Les yeux fermés...
Le cinéma, la musique et même le théâtre sont les arts vivant les plus accessibles dans notre société, moi-même j’en suis très familier étant cinéphile et musicien. À contrario, la danse et encore un art difficile à appréhender, avec des codes et des clés de lecture, des références et une Histoire moins répandu, et que je ne connais pas.
Alors quand le service culture de ma fac offre l’occasion d’aller voir l’œuvre d’une référence dans le domaine de la danse contemporaine, malgré mon appréhension, je m’y suis inscrit. Dans le cadre de et si on sortait, j’ai pu apprécier pour la première fois le travail de MICKAËL LE MER, chorégraphe de renom qui pour deux séances remplit la salle des quinconces.
Pendant 1h, les yeux fermés… a réussi à me plonger dans son univers. Celui d’une danse inspirée des œuvres de Pierre Soulage en proposant une fidèle retranscription de l’art visuel en art vivant du plus populaire des artistes monochrome contemporain.
La chorégraphie est riche et extrêmement intelligente, comportant nombreuses techniques et pratiques corporelles centrées autour d’une mise en lumière de partie du corps se dévoilant des extrémités petit à petit. L’effet ressenti est celui hypnotique des kaléidoscopes. Les zones sombres élargissant les zones neutres de la scène permettant de dévoiler des mouvements de façon très précise et suintent des mains qui rappellent presque le théâtre de marionnettes.
Les œuvres de Soulage demandent instinctivement aux visiteurs de se déplacer autour pour explorer la lumière créée dans le noir.
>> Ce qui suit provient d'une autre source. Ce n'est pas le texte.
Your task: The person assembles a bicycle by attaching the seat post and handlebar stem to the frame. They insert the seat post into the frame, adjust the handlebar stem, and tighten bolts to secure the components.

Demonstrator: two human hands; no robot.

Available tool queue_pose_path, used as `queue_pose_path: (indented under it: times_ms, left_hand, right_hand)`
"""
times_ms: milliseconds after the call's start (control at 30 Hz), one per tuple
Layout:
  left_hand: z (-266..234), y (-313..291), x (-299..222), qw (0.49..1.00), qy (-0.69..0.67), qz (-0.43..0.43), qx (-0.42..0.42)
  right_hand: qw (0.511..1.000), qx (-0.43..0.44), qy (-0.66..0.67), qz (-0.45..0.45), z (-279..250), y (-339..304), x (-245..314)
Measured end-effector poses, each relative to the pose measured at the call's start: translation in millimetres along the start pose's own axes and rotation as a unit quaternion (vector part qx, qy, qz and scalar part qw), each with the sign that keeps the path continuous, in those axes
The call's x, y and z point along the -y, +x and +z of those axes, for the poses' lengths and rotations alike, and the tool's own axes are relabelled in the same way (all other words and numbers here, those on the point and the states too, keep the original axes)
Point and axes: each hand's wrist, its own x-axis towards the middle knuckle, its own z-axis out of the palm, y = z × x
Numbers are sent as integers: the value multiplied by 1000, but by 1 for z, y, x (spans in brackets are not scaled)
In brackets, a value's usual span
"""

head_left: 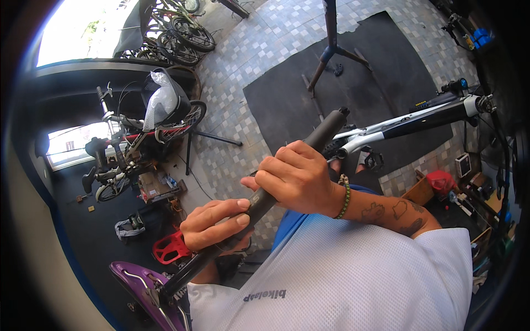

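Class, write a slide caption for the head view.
Left hand and right hand grip a dark seatpost bearing a purple saddle.

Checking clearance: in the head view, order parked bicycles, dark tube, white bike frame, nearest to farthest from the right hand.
1. Dark tube: in the right hand.
2. White bike frame: beyond, to the right.
3. Parked bicycles: background, upper left.

pass: over tiles (pixel 229 110) | block: white frame (pixel 367 141), stand (pixel 330 33) | far right: perhaps tight
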Motion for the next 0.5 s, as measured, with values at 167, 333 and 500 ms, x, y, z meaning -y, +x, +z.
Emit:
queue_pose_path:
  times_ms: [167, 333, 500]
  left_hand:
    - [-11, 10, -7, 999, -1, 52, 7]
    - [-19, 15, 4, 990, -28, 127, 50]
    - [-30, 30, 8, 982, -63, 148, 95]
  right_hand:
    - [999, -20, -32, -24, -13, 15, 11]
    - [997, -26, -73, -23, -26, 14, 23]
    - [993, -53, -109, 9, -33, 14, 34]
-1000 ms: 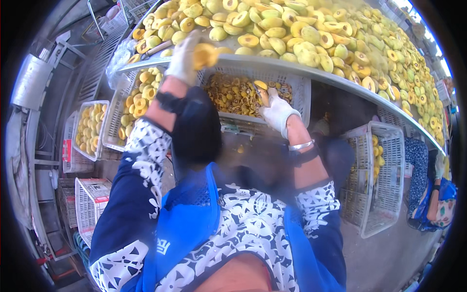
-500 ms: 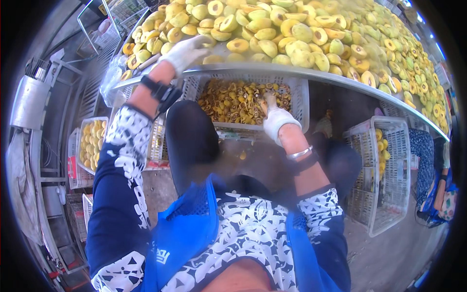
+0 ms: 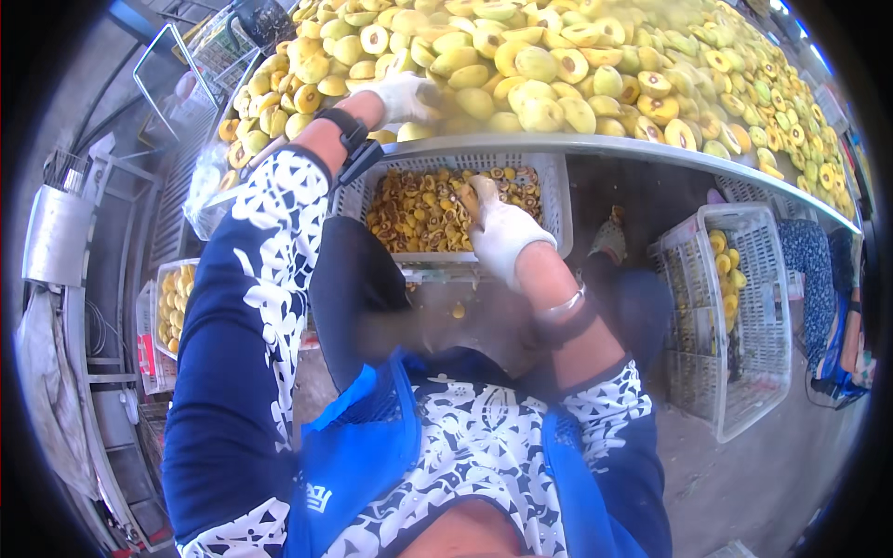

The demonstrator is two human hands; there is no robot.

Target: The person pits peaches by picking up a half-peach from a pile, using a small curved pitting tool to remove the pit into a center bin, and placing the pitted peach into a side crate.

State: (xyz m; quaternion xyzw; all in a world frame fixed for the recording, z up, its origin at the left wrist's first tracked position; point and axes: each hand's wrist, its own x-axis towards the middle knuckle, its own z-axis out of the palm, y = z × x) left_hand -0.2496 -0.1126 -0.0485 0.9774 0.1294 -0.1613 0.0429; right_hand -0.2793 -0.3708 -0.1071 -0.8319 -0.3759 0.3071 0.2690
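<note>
My left hand (image 3: pixel 406 99), in a white glove, reaches over the near edge of the metal table among halved yellow-green fruits (image 3: pixel 474 100) that look like peaches. Its fingers are a little blurred but look apart, and no fruit shows in them. My right hand (image 3: pixel 507 240), gloved too, is closed around a small orange-brown thing (image 3: pixel 468 199) whose kind I cannot make out. That hand is over a white plastic crate (image 3: pixel 564 200) under the table edge. Inside the crate lie many small yellow and brown fruit pieces (image 3: pixel 419 214).
A metal rim (image 3: pixel 595 144) borders the table in front of me. On the right stands a slatted crate (image 3: pixel 753 372) with some yellow fruit; another person's arm (image 3: pixel 850 339) shows beyond it. A fruit-filled crate (image 3: pixel 175 302) and a metal frame (image 3: pixel 70 316) are at my left.
My left hand has moved right along the table edge, onto the fruit. My right hand has shifted slightly left over the crate, still closed on the orange-brown thing. The whole view has shifted a little.
</note>
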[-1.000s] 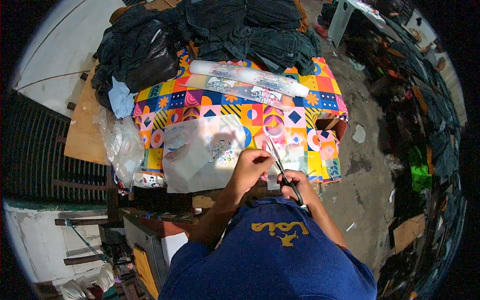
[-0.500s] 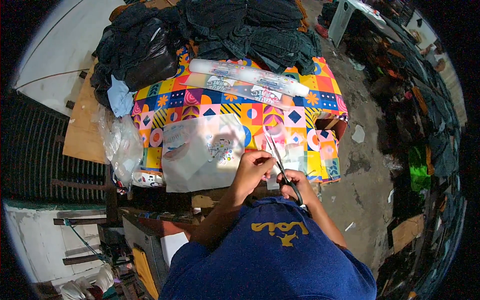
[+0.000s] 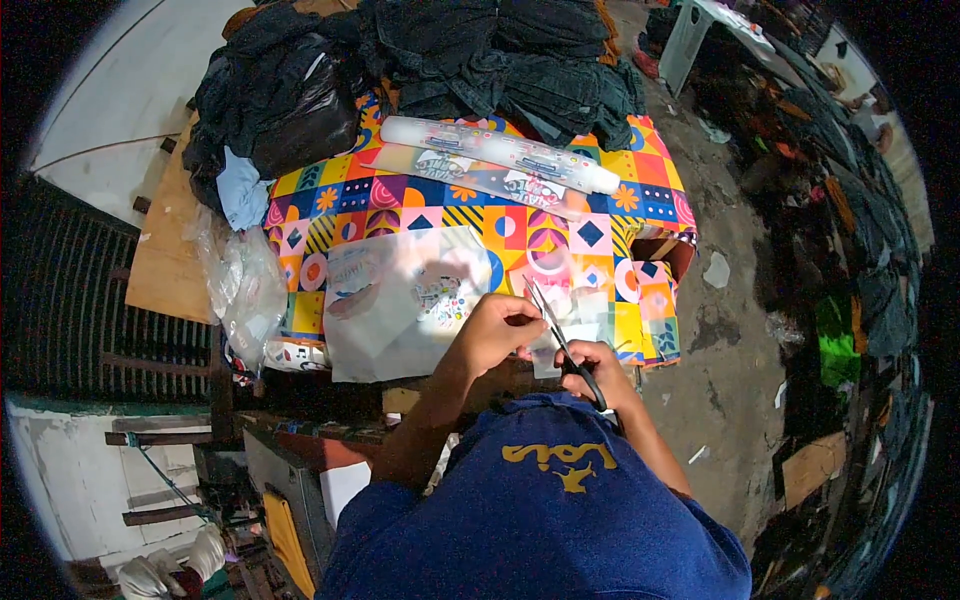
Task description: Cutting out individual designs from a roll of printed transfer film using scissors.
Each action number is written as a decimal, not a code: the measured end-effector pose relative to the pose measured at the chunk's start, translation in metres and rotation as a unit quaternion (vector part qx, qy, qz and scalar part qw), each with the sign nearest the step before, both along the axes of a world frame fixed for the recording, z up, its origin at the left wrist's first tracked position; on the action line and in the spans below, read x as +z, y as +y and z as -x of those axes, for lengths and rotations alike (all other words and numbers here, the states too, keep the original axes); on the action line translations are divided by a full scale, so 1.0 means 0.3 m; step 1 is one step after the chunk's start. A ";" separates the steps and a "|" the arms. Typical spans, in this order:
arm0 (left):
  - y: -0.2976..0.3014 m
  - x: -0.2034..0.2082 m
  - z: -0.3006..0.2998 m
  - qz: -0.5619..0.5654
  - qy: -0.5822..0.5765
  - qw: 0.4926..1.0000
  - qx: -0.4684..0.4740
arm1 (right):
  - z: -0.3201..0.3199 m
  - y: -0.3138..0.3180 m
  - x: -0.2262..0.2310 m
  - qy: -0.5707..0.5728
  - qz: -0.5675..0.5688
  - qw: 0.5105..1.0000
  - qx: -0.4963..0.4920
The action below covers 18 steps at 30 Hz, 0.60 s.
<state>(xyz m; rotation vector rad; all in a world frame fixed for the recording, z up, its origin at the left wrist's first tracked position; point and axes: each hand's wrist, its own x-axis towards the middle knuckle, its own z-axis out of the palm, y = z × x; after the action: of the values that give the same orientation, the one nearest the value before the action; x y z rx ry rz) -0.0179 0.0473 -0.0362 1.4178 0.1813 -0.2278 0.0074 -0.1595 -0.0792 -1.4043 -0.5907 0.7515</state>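
Observation:
My right hand is closed around the black handles of a pair of scissors. The blades point up and away to the left, slightly parted at the tips. Just left of the blades, my left hand is pinched, thumb against forefinger; whatever it holds is too small to make out. Beyond that hand a translucent sheet with small coloured prints lies on a table covered in a bright patterned cloth. Small clear film pieces rest by the scissors.
A translucent printed roll lies across the cloth, with a flatter printed sheet under it. Dark folded garments are piled at the far side. Crumpled clear plastic hangs at the left edge. More dark cloth lies at the right.
My left hand has shifted slightly up and to the left. The scissors have turned a little to the left, still in my right hand.

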 end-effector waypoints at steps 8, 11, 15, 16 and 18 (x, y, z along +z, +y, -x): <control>-0.026 -0.002 -0.001 0.006 -0.006 1.000 0.012 | 0.016 0.004 -0.019 0.085 -0.053 0.995 -0.014; -0.067 -0.052 0.008 0.046 -0.033 0.998 0.038 | 0.015 0.014 -0.039 0.062 -0.077 0.995 -0.020; -0.088 -0.049 0.014 0.060 -0.016 0.995 0.072 | 0.017 0.016 -0.041 0.074 -0.075 0.994 -0.027; -0.091 -0.049 0.016 0.060 -0.016 0.995 0.073 | 0.016 0.016 -0.036 0.061 -0.065 0.996 -0.024; -0.100 -0.049 0.019 0.090 -0.004 0.990 0.108 | 0.014 0.015 -0.037 0.048 -0.055 0.997 -0.021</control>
<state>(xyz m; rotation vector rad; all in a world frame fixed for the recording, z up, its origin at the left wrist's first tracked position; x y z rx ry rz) -0.0237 0.0174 -0.0509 1.2093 0.2990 -0.0575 0.0031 -0.1551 -0.0904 -1.2692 -0.5188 0.7371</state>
À l’inverse, dans la danse où le spectateur est statique, c’est l’œuvre, donc ici les danseurs qui se mouveoient pour faire ressortir tous les reflets interagissant dans l’ombre ou la lumière.
Mais elle est surtout sublimée par une scénographie intrigante, avec une réflexion sur l’éclairage radical via, entre autres, un jeu de grands panneaux verticaux qui ont une triple fonction de miroir, lumière et décor.
Ces panneaux accompagnent le ballet en faisant référence aux Sombre/clair du peintre et en proposant un décor mouvant, participe parfois à la chorégraphie des danseurs comme s’ils étaient eux-mêmes des performeurs.
À une époque où la technique est tellement évoluée qu’elle n’est plus centrale dans la construction d’une œuvre qui se porte bien souvent sur une question philosophie ou politique, retrouver la magie qu’une idée technique permettant de faire évoluer la performance humaine rend l’expérience féerique et fait voyager dans une autre époque.